The unpredictable and the predetermined unfold together to make everything the way it is. It's how nature creates itself, on every scale, the snowflake and the snowstorm. It makes me so happy. To be at the beginning again, knowing almost nothing. People were talking about the end of physics. Relativity and quantum looked as if they were going to clean out the whole problem between them. A theory of everything. But they only explained the very big and the very small. The universe, the elementary particles. The ordinary-sized stuff which is our lives, the things people write poetry about - clouds - daffodils - waterfalls - and what happens in a cup of coffee when the cream goes in - these things are full of mystery, as mysterious to us as the heavens were to the Greeks. We're better at predicting events at the edge of the galazy or inside the nucleus of an atom than whether it'll rain on auntie's garden party three Sundays from now. Because the problem turns out to be different. We can't even predict the next drip from a dripping tap when it gets irregular. Each drip sets up the conditions for the next, the smallest variation blows the prediction apart, and the weather is unpredictable in the same way, will always be unpredictable. When you push the numbers through the computer you can see it on the screen. The future is disorder. A door like this has cracked open five or six times since we got up on our hind legs. Its the best possible time to be alive, when almost everything you thought you knew is wrong.OMG Arcadia.

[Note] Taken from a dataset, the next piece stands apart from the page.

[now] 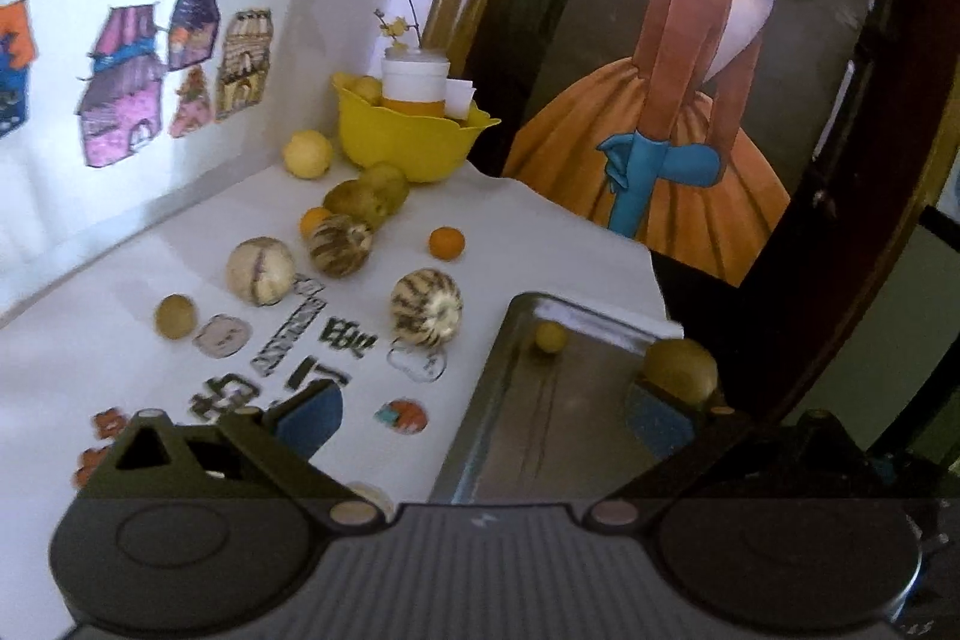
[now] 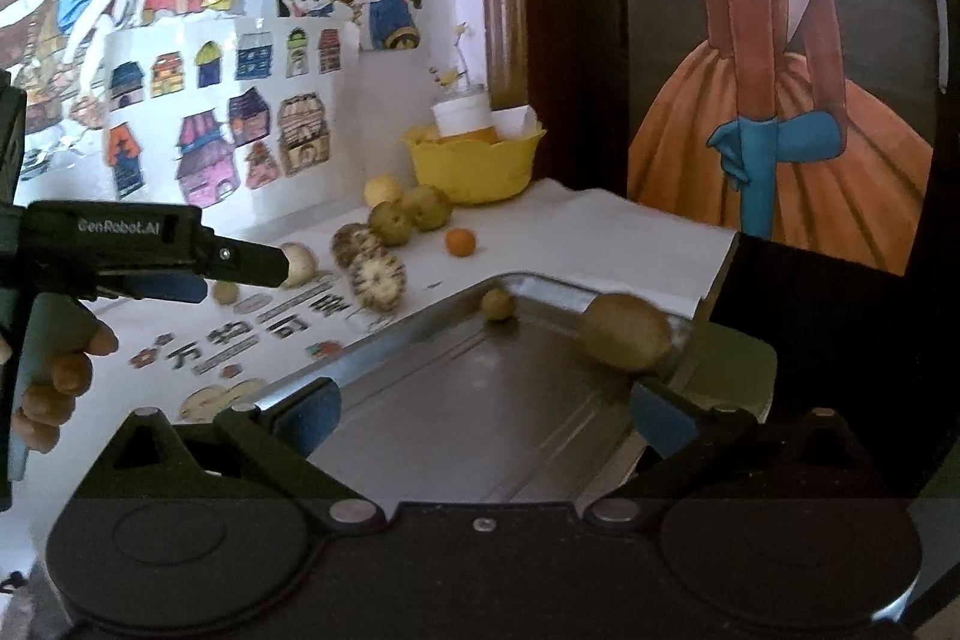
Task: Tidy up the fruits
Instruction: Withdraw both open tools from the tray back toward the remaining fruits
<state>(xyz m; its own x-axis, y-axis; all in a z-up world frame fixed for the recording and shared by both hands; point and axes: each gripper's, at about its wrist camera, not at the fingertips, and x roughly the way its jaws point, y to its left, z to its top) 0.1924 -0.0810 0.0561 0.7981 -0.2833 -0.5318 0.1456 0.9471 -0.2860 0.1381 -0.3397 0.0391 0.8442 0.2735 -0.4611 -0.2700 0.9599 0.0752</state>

It is the play about EVERYTHING. Especially academics, because it is unclear to me that Tom Stoppard can write about people who aren't academics. But it's science and it's poetry and it's research and it's sex and it's love and it's ABSOLUTELY EVERYTHING rolled into one, because it's ONE enthusiasm and ONE sort of emotion. And it's a bunch of actors running around the stage pretending to be total geeks, which is absolutely wonderful in its own sort of way. The scenes (like the one I quoted from above) where two people get into a heated discussion about something and then awkwardly realize that they're sitting rather closer to eachother than is totally comfortable (and yes there are a couple) are so wonderful and so true and so very much how it... how it works. Because the ideas are more important than the people.
So. Yes. If you are in Chicago, SEE THIS SHOW. If you EVER have the opportunity to see it or read it or whatever, DO IT. Because it is AMAZING.